I think we should  switch the order of these two statements for
setting mp_state and for making the request for
KVM_REQ_UPDATE_PROTECTED_GUEST_STATE.
There is a race condition I observed when booting with SVSM where:
1. BSP sets target vcpu to KVM_MP_STATE_RUNNABLE
2. AP thread within the loop of arch/x86/kvm.c:vcpu_run() checks
vm_vcpu_running()
3. AP enters the guest without having updated the VMSA state from
KVM_REQ_UPDATE_PROTECTED_GUEST_STATE

This results in the AP executing on a bad RIP and then crashing.
If we set the request first, then we avoid the race condition.

> +               kvm_vcpu_kick(target_vcpu);
> +       }
> +
> +       mutex_unlock(&target_svm->sev_es.snp_vmsa_mutex);
> +
> +       return ret;
> +}
> +
>  static int sev_handle_vmgexit_msr_protocol(struct vcpu_svm *svm)
>  {
>         struct vmcb_control_area *control = &svm->vmcb->control;
> @@ -3565,6 +3773,15 @@ int sev_handle_vmgexit(struct kvm_vcpu *vcpu)
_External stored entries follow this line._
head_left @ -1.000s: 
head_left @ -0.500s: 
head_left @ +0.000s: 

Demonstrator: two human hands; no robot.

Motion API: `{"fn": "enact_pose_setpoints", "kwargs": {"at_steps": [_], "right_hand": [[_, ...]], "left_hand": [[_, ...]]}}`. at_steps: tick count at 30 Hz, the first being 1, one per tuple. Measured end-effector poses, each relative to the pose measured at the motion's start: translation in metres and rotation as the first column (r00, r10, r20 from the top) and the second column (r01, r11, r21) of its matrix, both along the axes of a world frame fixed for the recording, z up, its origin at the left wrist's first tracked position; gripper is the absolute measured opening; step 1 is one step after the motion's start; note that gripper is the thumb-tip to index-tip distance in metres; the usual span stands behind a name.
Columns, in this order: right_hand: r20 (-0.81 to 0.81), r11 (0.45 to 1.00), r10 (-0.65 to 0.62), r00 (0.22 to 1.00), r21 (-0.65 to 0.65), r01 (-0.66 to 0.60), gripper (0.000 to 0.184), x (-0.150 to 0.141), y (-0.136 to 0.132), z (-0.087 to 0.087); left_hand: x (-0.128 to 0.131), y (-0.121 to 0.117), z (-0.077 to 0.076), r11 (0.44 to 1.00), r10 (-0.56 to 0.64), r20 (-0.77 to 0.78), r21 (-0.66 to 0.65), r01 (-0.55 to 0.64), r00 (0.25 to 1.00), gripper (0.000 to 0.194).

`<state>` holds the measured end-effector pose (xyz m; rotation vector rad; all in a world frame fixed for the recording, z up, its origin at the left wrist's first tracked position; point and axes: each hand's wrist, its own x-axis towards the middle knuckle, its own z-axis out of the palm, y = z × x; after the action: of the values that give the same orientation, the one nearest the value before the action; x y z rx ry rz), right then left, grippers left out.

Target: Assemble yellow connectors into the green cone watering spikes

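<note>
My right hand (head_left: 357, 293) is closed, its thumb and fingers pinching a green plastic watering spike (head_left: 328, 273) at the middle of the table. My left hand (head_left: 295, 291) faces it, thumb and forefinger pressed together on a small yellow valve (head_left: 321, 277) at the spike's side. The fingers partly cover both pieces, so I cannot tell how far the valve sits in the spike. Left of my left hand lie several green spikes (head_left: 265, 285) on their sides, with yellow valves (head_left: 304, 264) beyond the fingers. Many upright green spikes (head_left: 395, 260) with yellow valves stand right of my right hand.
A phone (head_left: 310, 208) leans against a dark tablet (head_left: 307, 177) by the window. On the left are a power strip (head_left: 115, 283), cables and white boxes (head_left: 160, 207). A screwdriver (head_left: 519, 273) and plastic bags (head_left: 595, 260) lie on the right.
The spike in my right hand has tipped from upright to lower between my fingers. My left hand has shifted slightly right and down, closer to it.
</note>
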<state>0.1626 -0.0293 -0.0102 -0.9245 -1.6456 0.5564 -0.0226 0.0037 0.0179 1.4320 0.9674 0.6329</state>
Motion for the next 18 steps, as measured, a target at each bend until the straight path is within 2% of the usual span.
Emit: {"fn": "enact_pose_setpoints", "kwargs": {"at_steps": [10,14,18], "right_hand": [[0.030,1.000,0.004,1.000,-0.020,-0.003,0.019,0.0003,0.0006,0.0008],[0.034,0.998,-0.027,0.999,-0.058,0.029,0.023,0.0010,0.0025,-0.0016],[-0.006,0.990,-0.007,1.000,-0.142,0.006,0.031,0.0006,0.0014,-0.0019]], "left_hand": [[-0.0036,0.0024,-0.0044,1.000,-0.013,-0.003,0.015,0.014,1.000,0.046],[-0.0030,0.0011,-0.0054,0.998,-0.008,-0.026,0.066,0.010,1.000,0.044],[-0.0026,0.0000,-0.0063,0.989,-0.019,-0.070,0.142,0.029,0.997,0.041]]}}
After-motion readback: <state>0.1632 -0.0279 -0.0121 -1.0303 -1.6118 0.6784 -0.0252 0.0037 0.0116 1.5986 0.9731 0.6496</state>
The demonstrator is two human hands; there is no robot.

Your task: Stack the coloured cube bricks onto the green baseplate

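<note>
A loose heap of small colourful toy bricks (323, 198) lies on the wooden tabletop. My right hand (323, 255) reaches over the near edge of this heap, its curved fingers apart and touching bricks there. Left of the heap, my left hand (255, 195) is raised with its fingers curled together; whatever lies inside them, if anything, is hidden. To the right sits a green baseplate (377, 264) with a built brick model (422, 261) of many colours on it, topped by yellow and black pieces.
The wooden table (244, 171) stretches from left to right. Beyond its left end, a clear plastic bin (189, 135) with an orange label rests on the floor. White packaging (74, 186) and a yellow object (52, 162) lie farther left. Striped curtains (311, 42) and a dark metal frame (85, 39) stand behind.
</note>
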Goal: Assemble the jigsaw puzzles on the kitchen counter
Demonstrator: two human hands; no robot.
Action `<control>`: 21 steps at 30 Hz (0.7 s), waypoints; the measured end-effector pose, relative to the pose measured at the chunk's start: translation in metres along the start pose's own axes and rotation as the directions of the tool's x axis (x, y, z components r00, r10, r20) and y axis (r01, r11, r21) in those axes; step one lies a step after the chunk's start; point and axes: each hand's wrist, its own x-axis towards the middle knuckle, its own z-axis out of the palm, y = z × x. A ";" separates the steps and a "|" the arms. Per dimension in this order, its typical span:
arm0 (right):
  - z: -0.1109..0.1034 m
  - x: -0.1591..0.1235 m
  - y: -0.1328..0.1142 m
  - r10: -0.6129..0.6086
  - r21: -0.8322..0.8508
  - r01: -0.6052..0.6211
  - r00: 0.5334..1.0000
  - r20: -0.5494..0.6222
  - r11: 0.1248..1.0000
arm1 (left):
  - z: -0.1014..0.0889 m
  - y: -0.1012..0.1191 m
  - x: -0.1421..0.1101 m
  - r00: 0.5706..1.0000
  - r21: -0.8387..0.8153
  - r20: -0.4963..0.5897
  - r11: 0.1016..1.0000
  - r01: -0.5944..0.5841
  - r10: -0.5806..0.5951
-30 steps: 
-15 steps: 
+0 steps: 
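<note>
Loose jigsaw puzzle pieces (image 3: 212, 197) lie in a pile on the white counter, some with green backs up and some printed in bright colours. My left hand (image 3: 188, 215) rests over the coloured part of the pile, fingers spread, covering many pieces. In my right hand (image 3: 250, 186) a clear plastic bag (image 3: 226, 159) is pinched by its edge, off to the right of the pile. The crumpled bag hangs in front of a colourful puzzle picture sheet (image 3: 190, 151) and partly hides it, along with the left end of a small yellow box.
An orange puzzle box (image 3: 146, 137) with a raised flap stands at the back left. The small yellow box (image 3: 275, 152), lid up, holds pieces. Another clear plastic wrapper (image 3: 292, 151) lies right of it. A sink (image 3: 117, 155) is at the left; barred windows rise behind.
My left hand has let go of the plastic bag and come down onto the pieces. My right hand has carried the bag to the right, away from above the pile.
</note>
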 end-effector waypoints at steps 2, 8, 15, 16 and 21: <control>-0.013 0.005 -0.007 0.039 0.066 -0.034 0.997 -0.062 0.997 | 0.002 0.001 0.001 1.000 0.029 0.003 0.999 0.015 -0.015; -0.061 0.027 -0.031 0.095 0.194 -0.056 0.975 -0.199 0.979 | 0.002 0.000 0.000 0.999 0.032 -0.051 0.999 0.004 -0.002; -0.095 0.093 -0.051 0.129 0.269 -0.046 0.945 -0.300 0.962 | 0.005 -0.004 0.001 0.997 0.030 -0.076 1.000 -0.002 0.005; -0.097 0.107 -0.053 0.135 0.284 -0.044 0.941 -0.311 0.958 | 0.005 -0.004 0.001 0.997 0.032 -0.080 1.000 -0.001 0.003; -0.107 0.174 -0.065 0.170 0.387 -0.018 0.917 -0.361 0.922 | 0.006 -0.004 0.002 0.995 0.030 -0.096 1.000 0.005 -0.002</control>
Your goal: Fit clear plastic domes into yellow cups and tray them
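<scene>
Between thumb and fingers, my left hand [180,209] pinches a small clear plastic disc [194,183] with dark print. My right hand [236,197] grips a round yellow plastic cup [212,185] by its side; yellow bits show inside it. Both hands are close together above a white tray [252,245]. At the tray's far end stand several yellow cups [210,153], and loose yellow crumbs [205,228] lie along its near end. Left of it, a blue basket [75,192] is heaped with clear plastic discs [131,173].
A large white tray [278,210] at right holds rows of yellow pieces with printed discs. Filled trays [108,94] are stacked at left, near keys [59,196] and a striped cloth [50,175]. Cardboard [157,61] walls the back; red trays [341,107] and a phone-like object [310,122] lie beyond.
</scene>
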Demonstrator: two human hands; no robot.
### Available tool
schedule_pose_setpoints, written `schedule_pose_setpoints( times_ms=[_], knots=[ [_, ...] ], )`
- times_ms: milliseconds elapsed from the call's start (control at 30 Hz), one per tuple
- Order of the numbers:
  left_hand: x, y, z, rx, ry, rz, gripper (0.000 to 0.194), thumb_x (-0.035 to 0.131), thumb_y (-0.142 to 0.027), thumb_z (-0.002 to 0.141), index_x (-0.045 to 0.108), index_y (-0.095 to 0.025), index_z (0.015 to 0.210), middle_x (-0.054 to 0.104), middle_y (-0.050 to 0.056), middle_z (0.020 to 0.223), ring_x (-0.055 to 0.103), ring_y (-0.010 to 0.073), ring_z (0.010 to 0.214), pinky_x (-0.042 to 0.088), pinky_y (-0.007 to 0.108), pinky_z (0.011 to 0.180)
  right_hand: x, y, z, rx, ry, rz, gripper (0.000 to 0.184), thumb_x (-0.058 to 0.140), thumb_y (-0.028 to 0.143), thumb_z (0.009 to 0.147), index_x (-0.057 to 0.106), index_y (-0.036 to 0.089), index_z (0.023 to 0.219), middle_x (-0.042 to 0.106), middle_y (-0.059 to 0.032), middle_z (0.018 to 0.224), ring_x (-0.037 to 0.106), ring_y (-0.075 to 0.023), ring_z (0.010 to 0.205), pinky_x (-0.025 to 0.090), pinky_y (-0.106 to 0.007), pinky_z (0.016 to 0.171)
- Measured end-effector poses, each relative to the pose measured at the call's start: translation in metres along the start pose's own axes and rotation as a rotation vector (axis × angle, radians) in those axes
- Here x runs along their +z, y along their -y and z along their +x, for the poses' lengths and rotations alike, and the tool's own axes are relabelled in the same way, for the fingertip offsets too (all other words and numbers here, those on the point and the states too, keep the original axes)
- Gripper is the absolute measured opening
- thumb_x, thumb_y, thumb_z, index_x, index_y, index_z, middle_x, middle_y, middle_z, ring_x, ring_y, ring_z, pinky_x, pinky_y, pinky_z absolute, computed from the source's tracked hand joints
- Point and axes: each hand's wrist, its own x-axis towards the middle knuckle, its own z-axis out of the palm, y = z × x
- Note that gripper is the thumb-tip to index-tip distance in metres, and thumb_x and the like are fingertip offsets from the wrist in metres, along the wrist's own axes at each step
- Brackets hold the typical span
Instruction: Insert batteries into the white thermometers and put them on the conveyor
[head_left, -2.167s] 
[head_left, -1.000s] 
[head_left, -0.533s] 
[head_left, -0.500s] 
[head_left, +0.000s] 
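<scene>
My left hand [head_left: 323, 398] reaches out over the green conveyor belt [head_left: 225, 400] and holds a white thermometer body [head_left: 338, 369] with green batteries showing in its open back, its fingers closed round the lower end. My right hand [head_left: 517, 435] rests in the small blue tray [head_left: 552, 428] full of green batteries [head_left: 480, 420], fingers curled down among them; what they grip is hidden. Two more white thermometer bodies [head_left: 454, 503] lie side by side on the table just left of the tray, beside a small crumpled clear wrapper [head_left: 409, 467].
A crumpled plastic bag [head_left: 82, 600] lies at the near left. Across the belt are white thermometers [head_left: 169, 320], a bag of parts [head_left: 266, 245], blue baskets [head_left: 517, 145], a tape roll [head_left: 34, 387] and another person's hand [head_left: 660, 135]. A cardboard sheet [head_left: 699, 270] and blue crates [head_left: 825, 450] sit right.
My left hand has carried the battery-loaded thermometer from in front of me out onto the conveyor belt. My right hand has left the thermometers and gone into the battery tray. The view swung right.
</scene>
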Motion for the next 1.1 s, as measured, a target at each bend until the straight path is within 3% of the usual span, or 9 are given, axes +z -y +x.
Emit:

>                 vcpu->run->vmgexit.psc.shared_gpa = svm->sev_es.sw_scratch;
>                 vcpu->arch.complete_userspace_io = snp_complete_psc;
>                 break;
> +       case SVM_VMGEXIT_AP_CREATION:
> +               ret = sev_snp_ap_creation(svm);
> +               if (ret) {
> +                       ghcb_set_sw_exit_info_1(svm->sev_es.ghcb, 2);
> +                       ghcb_set_sw_exit_info_2(svm->sev_es.ghcb, GHCB_ERR_INVALID_INPUT);
> +               }
> +
> +               ret = 1;
> +               break;
>         case SVM_VMGEXIT_UNSUPPORTED_EVENT:
>                 vcpu_unimpl(vcpu,
>                             "vmgexit: unsupported event - exit_info_1=%#llx, exit_info_2=%#llx\n",
> @@ -3731,6 +3948,8 @@ void sev_es_vcpu_reset(struct vcpu_svm *svm)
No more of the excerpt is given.